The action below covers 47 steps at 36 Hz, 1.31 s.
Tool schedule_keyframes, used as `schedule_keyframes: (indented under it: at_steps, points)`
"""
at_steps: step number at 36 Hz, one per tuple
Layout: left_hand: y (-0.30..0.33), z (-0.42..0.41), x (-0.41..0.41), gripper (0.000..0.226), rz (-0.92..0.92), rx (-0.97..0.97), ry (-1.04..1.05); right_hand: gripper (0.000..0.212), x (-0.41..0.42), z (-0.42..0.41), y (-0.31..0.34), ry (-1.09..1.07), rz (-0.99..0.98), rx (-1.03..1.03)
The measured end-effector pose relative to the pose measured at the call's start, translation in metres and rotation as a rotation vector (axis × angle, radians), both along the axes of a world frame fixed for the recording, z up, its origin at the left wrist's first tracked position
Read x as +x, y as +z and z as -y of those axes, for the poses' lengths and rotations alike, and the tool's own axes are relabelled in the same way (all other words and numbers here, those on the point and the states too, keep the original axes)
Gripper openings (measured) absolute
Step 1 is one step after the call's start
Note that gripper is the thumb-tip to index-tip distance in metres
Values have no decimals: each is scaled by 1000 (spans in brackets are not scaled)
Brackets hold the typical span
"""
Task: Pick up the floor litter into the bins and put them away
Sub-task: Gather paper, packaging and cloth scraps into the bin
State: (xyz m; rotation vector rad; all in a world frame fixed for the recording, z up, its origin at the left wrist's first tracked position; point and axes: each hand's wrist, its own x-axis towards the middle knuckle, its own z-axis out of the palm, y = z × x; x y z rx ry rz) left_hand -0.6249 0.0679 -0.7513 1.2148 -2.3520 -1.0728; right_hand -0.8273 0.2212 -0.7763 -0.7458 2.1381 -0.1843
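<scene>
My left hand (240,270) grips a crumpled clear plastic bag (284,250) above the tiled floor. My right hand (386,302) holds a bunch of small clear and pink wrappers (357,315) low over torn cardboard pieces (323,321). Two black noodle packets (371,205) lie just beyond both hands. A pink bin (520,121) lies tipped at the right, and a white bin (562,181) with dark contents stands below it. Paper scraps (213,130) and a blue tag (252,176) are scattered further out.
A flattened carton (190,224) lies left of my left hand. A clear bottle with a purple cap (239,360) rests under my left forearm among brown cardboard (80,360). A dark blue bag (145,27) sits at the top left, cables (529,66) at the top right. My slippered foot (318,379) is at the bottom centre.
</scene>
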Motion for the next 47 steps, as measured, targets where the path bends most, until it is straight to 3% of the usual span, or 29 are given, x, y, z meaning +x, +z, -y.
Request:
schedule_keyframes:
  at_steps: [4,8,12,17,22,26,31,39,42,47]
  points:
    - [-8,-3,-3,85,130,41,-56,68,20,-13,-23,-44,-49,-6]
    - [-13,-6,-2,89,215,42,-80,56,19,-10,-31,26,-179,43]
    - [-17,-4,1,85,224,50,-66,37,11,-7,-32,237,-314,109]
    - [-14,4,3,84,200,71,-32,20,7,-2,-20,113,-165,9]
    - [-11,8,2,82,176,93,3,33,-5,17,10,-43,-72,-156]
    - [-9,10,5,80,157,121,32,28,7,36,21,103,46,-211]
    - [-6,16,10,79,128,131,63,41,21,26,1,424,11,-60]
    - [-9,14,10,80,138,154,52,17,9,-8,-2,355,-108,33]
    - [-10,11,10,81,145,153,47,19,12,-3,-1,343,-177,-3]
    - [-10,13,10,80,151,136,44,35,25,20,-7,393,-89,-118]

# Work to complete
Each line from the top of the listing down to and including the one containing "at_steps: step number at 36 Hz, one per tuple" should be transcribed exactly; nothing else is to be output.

# Result of the exercise
The action below covers 47 steps at 36 Hz, 1.31 s.
Tool schedule_keyframes, used as `schedule_keyframes: (indented under it: at_steps, points)`
"""
at_steps: step number at 36 Hz, one per tuple

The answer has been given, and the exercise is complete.